Kindergarten teacher Tamara Roderick Nelson, who accepted the offer, said it feels “kind of like death. You get through the grieving and figure out what steps you need to take to go on.”

And although the non-monetary concessions--including improved health benefits, a retirement bonus and active union involvement in a management audit of the district--were the main reasons many accepted the offer, the despair among teachers abounds.

“I don’t see a whole lot of hope,” said one demoralized teacher who voted to strike. “Until something really big can happen to revamp the district, we’re going to fall right back into the same old pattern.”

For the union, the first test of the district’s resolve to achieve labor peace will be over a management audit of the school system.

As part of the contract, the union will hire its own auditors to shadow the district-hired firm of Arthur Andersen & Co. A majority of the board has said it will use the findings as a guide to improving district operations.

“The real test, though, will be to find ways to move out of the adversarial culture that has plagued this district for so many years,” said school board member Mark Slavkin. He said all the district’s unions need to be more involved in making decisions on budget and other issues and the board “needs to stop feeling so isolated and embattled.”

Times education writer Larry Gordon contributed to this story.

The Brown Settlement

Both sides in the Los Angeles teachers contract dispute have approved Assembly Speaker Willie Brown’s settlement package, which covers a range of issues, from salary and benefits to classroom assignments and notification of student transfers. Some provisions have financial implications, and others may affect future contract talks with other district unions.

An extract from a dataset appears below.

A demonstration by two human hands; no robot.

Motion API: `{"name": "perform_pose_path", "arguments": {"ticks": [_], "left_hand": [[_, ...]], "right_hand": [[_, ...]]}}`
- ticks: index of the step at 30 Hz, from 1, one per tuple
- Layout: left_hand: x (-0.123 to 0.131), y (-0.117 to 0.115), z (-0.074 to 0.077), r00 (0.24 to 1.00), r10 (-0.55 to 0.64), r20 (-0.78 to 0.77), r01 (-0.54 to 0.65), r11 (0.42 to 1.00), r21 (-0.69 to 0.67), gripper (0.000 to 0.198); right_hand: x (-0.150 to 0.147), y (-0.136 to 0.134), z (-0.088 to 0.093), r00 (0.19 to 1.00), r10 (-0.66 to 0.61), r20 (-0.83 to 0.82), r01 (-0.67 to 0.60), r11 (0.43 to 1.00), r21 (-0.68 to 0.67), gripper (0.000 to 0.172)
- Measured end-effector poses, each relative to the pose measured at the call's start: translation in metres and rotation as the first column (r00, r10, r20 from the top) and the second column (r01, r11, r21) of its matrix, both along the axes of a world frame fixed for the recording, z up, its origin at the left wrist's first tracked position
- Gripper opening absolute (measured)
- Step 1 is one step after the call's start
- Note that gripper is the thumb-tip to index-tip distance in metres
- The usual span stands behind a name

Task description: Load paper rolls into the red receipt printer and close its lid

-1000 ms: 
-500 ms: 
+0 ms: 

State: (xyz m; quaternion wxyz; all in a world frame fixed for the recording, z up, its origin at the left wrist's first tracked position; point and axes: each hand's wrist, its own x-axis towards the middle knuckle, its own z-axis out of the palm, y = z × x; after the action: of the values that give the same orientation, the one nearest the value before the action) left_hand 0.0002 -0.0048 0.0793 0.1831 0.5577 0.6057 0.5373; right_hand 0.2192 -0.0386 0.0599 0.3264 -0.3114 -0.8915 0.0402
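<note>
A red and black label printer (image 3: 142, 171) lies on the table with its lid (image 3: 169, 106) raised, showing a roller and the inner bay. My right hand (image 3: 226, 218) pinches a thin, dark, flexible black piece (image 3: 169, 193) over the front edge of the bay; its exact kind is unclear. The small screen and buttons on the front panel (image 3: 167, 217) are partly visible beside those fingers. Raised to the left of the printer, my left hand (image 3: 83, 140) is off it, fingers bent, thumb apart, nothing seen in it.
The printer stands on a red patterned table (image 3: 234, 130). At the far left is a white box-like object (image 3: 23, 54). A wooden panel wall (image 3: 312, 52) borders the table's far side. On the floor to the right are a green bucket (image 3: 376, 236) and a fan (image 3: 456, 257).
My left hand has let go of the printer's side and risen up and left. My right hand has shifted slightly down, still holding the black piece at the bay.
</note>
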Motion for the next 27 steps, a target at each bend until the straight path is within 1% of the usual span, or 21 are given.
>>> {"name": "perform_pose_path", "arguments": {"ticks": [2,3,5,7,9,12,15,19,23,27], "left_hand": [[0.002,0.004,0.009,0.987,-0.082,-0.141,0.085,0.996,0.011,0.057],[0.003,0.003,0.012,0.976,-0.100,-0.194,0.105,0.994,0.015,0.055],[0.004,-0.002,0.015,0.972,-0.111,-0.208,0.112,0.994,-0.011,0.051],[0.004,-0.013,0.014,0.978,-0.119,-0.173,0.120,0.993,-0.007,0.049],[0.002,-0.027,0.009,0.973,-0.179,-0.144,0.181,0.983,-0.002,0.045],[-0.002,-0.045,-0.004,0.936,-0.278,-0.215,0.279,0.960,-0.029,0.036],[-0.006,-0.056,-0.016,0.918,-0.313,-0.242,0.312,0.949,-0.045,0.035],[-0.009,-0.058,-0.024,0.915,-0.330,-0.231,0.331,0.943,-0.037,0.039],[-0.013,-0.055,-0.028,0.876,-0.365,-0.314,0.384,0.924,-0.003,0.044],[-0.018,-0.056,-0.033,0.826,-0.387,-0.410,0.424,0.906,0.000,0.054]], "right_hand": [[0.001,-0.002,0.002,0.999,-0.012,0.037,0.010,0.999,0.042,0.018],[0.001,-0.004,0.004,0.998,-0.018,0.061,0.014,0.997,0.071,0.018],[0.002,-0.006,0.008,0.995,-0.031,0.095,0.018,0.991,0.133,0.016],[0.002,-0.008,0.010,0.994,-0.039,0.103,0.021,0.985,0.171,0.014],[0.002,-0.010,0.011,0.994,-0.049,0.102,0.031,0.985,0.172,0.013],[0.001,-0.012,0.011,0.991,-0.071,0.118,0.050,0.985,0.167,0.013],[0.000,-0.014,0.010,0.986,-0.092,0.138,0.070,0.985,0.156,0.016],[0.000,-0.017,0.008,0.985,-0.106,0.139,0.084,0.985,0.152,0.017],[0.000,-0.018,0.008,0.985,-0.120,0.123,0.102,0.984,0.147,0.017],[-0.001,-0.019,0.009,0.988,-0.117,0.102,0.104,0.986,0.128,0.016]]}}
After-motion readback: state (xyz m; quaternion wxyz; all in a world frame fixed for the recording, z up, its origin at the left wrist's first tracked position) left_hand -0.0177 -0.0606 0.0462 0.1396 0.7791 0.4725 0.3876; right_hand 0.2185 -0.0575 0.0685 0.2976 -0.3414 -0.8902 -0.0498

Here are three key provisions and how they will affect the district:


Pay cut: Teachers’ pay cut will be reduced from a cumulative 12% to 10% and they will be reimbursed by July for the 2% of the pay taken from their checks since last October.

It will cost $72 million over two years to restore that 2% in pay to the 40,000 employees--including teachers and administrators--in the salary group affected. The $72 million will come from the district’s state-mandated emergency fund.

Impact: With its reserve fund empty, the district will take money from accounts used for textbooks and enrichment activities to set aside for emergencies. This is likely to require a waiver from the State Board of Education or legislation. Some state officials say that emptying the emergency fund could trigger district insolvency proceedings.

Guarantee: If the level of state funding remains the same next year, teachers’ salaries will not be reduced, and any increased revenues will be used to augment their pay.

Impact: Officials estimate that the district will begin the fiscal year in July about $100 million in the hole. If cutting salaries is not an option next year, steeper cuts may be needed in other areas. Brown has promised to use his clout to ensure stable funding for next year.


Possible bonus: If the district makes “me-too” agreements with other unions, it must give UTLA members a 10% bonus. The agreements are a promise to match more favorable terms awarded to a union that signs later and are given to encourage unions to settle early in the negotiating process.

Impact: This makes it unlikely that district officials will agree to the protection clauses after 1994.


Increased power: Teachers at each campus will help make decisions on such matters as assignment of classroom aides, access to parking spaces, lunch areas, telephones and restrooms, and selection of program coordinators and deans. Grade level and class assignments will be determined by seniority.

Impact: These moves will reduce the power of principals. Some, such as assigning courses by seniority, would detract from the authority of department chairs. District Supt. Sid Thompson said he has concerns about three of the changes, and Brown may have to rule on these issues. Under the accord, only Brown has the authority to alter the provisions.